Thank you again for your valuable input.

We were aware of some of the performance implications related to datatype and length, as explained at https://mariadb.com/kb/en/mariadb-columnstore-performance-concepts/#data-scanning-and-filtering but we didn't know about the utf8-mb3. Indeed, if we run "SHOW CREATE TABLE client_table;" we see that the CHARSET in the new server says utf8-mb3 but in the old system it only says utf8 (which matches your explanation).

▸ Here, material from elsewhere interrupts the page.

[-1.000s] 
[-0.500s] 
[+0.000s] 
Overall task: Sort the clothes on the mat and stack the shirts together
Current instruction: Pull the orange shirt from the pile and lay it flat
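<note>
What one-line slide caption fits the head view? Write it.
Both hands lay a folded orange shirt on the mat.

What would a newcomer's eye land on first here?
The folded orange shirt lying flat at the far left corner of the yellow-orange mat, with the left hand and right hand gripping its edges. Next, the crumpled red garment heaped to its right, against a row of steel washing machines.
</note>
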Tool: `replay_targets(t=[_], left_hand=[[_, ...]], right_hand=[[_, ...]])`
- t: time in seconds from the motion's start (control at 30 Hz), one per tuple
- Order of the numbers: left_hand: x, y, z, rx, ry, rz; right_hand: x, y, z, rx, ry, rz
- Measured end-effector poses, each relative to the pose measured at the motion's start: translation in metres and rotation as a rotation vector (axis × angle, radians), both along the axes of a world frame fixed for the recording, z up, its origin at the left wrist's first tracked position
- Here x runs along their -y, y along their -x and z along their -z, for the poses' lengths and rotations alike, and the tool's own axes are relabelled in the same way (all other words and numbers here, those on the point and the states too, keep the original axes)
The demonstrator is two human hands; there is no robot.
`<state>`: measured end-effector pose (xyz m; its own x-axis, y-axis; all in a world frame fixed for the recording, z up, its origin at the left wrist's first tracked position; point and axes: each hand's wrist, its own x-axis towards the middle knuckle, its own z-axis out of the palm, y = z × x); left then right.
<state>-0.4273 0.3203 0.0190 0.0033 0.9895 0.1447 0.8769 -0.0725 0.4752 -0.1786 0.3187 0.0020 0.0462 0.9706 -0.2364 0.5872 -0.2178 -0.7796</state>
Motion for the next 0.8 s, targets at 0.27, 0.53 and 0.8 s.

The structure of one of the table is like the following:
CREATE TABLE `client_table` (
  `account` varchar(20) DEFAULT NULL,
  `campaign_id` varchar(20) DEFAULT NULL,
  `network` varchar(128) DEFAULT NULL,
  `device` varchar(15) DEFAULT NULL,
  `source` varchar(30) DEFAULT NULL,
  `day` date DEFAULT NULL,
  `week` date DEFAULT NULL,
  `month` date DEFAULT NULL,
  `field1` float DEFAULT NULL,
  `field2` float DEFAULT NULL,
  `field3` float DEFAULT NULL,
  `field4` float DEFAULT NULL,
  `field5` float DEFAULT NULL,
  `field6` float DEFAULT NULL,
  `field6` float DEFAULT NULL,
  `field8` float DEFAULT NULL,
  `field9` float DEFAULT NULL,
  `field10` float DEFAULT NULL,
  `field11` float DEFAULT NULL,
  `field12` float DEFAULT NULL,
  `field13` float DEFAULT NULL,
  `field14` float DEFAULT NULL,
  `field15` float DEFAULT NULL,
  `field16` float DEFAULT NULL,
  `field17` float DEFAULT NULL,
  `field18` float DEFAULT NULL,
  `field19` float DEFAULT NULL,
  `field20` float DEFAULT 0,
  `field21` float DEFAULT 0,
  `field22` float DEFAULT 0,
  `field23` float DEFAULT 0,
  `field24` float DEFAULT 0,
  `field25` float DEFAULT 0,
  `field26` float DEFAULT 0
) ENGINE=Columnstore DEFAULT CHARSET=utf8mb3


The columns device, network and source have very low cardinality (less than 10 different values in each case), which makes us wonder if we could create another table with the values and on this big table use a tinyint. We would need to join this new hypothetically table in every query (and also change the way we insert data); we are not sure if this would bring some performance benefits or not. Regarding the float columns, it is also possible that some of them don't need to be "that big", but for convenience we used always float (now and in the past).

I just want to clarify that in the old system we have 2 PM but on the same single VM instance (we don't have 2 different VM instances). As CPU raises to 100% while querying data (both in old system and in the new one), I thought the difference was not that important. Are 2 PM performing better than 1 in the same hardware?

It would be great to test a new columnstore.xml settings with 2 PM for the new system. I guess we will also need to copy/duplicate the existing files in columnstore/data1 to data2, am I right?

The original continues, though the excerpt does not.